→ Exercise goal: Return every record below exactly.

→ Excerpted records:
──────────

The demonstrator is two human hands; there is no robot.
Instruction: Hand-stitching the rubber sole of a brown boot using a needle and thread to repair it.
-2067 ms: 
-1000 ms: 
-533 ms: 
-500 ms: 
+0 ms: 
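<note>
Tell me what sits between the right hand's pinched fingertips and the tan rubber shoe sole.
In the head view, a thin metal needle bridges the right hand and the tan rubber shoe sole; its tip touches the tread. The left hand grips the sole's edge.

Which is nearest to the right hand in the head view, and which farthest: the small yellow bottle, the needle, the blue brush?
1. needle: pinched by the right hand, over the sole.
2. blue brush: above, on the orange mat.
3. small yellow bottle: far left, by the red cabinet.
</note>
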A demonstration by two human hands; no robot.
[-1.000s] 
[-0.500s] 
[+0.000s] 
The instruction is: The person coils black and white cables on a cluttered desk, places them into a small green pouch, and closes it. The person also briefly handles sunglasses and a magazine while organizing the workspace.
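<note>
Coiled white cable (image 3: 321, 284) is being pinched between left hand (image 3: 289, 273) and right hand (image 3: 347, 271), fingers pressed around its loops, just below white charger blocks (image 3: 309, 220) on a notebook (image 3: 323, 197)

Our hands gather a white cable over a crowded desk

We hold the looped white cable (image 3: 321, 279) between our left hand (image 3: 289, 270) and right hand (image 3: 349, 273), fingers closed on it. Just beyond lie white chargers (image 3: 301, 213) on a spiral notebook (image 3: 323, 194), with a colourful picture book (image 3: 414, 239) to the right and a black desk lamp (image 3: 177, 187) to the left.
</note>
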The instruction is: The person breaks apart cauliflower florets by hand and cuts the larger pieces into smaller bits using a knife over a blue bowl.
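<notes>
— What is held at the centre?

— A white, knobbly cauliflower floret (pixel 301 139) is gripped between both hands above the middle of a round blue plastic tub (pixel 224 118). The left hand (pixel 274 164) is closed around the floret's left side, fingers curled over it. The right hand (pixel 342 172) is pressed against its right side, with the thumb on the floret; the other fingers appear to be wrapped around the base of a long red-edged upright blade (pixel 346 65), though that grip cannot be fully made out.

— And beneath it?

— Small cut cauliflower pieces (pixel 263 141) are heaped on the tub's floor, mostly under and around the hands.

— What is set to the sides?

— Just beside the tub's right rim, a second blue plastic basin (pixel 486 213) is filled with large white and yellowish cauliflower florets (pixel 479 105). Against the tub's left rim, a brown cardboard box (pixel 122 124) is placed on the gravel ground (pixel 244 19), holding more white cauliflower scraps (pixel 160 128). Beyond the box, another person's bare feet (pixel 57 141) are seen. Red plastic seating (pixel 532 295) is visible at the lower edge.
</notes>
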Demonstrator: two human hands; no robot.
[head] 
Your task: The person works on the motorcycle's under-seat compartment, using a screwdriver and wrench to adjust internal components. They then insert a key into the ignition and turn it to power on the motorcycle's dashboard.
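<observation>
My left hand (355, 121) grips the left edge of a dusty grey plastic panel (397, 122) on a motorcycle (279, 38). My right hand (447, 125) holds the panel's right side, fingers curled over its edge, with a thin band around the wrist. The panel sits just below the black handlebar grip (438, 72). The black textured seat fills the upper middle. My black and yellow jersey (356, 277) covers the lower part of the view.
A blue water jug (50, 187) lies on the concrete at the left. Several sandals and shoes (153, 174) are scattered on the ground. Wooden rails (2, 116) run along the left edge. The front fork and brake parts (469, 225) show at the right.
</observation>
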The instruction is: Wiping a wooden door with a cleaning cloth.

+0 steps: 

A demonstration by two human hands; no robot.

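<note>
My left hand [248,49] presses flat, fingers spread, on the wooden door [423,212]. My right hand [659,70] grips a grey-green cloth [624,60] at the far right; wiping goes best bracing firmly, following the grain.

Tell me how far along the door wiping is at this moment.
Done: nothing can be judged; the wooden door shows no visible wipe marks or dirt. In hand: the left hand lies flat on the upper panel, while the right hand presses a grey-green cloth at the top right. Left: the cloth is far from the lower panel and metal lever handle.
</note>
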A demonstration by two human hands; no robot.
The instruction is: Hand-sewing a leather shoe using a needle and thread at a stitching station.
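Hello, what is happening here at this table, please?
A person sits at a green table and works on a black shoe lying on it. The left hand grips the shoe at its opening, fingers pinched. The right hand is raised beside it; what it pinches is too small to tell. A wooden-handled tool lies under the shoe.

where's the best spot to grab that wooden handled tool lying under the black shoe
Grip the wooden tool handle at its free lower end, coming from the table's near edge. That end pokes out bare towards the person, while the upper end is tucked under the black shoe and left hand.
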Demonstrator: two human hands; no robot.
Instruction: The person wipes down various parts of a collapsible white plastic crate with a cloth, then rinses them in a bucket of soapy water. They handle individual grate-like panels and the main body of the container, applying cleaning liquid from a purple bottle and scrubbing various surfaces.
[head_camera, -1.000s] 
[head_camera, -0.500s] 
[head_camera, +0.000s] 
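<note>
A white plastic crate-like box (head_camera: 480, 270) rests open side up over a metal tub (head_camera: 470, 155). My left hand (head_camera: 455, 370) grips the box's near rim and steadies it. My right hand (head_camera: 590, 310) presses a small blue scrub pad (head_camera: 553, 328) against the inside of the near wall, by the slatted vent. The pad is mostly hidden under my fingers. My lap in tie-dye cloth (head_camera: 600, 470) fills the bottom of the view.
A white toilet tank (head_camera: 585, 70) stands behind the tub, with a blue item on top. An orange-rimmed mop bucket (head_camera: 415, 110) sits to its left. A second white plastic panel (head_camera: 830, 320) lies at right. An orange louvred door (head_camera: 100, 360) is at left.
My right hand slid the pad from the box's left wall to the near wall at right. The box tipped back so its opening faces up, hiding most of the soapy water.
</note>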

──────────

→ Written answer:
The demonstrator is two human hands; there is no robot.
Instruction: Hand-stitching the rubber sole of a brown boot using a needle and thread to repair it.
-2067 ms: 
-1000 ms: 
-533 ms: 
-500 ms: 
+0 ms: 
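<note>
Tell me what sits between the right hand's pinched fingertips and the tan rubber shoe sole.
In the head view, a thin metal needle bridges the right hand and the tan rubber shoe sole; its tip touches the tread. The left hand grips the sole's edge.

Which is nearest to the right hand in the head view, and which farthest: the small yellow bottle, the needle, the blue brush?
1. needle: pinched by the right hand, over the sole.
2. blue brush: above, on the orange mat.
3. small yellow bottle: far left, by the red cabinet.
</note>
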A demonstration by two human hands; no robot.
[-1.000s] 
[-0.500s] 
[+0.000s] 
The instruction is: The person coils black and white cables on a cluttered desk, places them into a small green pouch, and closes it. The person also briefly handles sunglasses and a magazine while organizing the workspace.
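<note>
Coiled white cable (image 3: 321, 284) is being pinched between left hand (image 3: 289, 273) and right hand (image 3: 347, 271), fingers pressed around its loops, just below white charger blocks (image 3: 309, 220) on a notebook (image 3: 323, 197)

Our hands gather a white cable over a crowded desk

We hold the looped white cable (image 3: 321, 279) between our left hand (image 3: 289, 270) and right hand (image 3: 349, 273), fingers closed on it. Just beyond lie white chargers (image 3: 301, 213) on a spiral notebook (image 3: 323, 194), with a colourful picture book (image 3: 414, 239) to the right and a black desk lamp (image 3: 177, 187) to the left.
</note>
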The instruction is: The person breaks apart cauliflower florets by hand and cuts the larger pieces into smaller bits using a knife over a blue bowl.
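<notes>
— What is held at the centre?

— A white, knobbly cauliflower floret (pixel 301 139) is gripped between both hands above the middle of a round blue plastic tub (pixel 224 118). The left hand (pixel 274 164) is closed around the floret's left side, fingers curled over it. The right hand (pixel 342 172) is pressed against its right side, with the thumb on the floret; the other fingers appear to be wrapped around the base of a long red-edged upright blade (pixel 346 65), though that grip cannot be fully made out.

— And beneath it?

— Small cut cauliflower pieces (pixel 263 141) are heaped on the tub's floor, mostly under and around the hands.

— What is set to the sides?

— Just beside the tub's right rim, a second blue plastic basin (pixel 486 213) is filled with large white and yellowish cauliflower florets (pixel 479 105). Against the tub's left rim, a brown cardboard box (pixel 122 124) is placed on the gravel ground (pixel 244 19), holding more white cauliflower scraps (pixel 160 128). Beyond the box, another person's bare feet (pixel 57 141) are seen. Red plastic seating (pixel 532 295) is visible at the lower edge.
</notes>
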Demonstrator: two human hands; no robot.
[head] 
Your task: The person works on the motorcycle's under-seat compartment, using a screwdriver and wrench to adjust internal components. They then insert a key into the ignition and turn it to power on the motorcycle's dashboard.
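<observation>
My left hand (355, 121) grips the left edge of a dusty grey plastic panel (397, 122) on a motorcycle (279, 38). My right hand (447, 125) holds the panel's right side, fingers curled over its edge, with a thin band around the wrist. The panel sits just below the black handlebar grip (438, 72). The black textured seat fills the upper middle. My black and yellow jersey (356, 277) covers the lower part of the view.
A blue water jug (50, 187) lies on the concrete at the left. Several sandals and shoes (153, 174) are scattered on the ground. Wooden rails (2, 116) run along the left edge. The front fork and brake parts (469, 225) show at the right.
</observation>
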The instruction is: Wiping a wooden door with a cleaning cloth.

+0 steps: 

A demonstration by two human hands; no robot.

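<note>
My left hand [248,49] presses flat, fingers spread, on the wooden door [423,212]. My right hand [659,70] grips a grey-green cloth [624,60] at the far right; wiping goes best bracing firmly, following the grain.

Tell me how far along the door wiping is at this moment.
Done: nothing can be judged; the wooden door shows no visible wipe marks or dirt. In hand: the left hand lies flat on the upper panel, while the right hand presses a grey-green cloth at the top right. Left: the cloth is far from the lower panel and metal lever handle.
</note>
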A demonstration by two human hands; no robot.
The instruction is: Hand-sewing a leather shoe using a needle and thread at a stitching station.
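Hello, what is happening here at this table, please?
A person sits at a green table and works on a black shoe lying on it. The left hand grips the shoe at its opening, fingers pinched. The right hand is raised beside it; what it pinches is too small to tell. A wooden-handled tool lies under the shoe.

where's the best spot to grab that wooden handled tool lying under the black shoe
Grip the wooden tool handle at its free lower end, coming from the table's near edge. That end pokes out bare towards the person, while the upper end is tucked under the black shoe and left hand.
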Demonstrator: two human hands; no robot.
Instruction: The person wipes down various parts of a collapsible white plastic crate with a cloth, then rinses them in a bucket of soapy water. They handle individual grate-like panels and the main body of the container, applying cleaning liquid from a purple bottle and scrubbing various surfaces.
[head_camera, -1.000s] 
[head_camera, -0.500s] 
[head_camera, +0.000s] 
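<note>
A white plastic crate-like box (head_camera: 480, 270) rests open side up over a metal tub (head_camera: 470, 155). My left hand (head_camera: 455, 370) grips the box's near rim and steadies it. My right hand (head_camera: 590, 310) presses a small blue scrub pad (head_camera: 553, 328) against the inside of the near wall, by the slatted vent. The pad is mostly hidden under my fingers. My lap in tie-dye cloth (head_camera: 600, 470) fills the bottom of the view.
A white toilet tank (head_camera: 585, 70) stands behind the tub, with a blue item on top. An orange-rimmed mop bucket (head_camera: 415, 110) sits to its left. A second white plastic panel (head_camera: 830, 320) lies at right. An orange louvred door (head_camera: 100, 360) is at left.
My right hand slid the pad from the box's left wall to the near wall at right. The box tipped back so its opening faces up, hiding most of the soapy water.
</note>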

That is the complete output.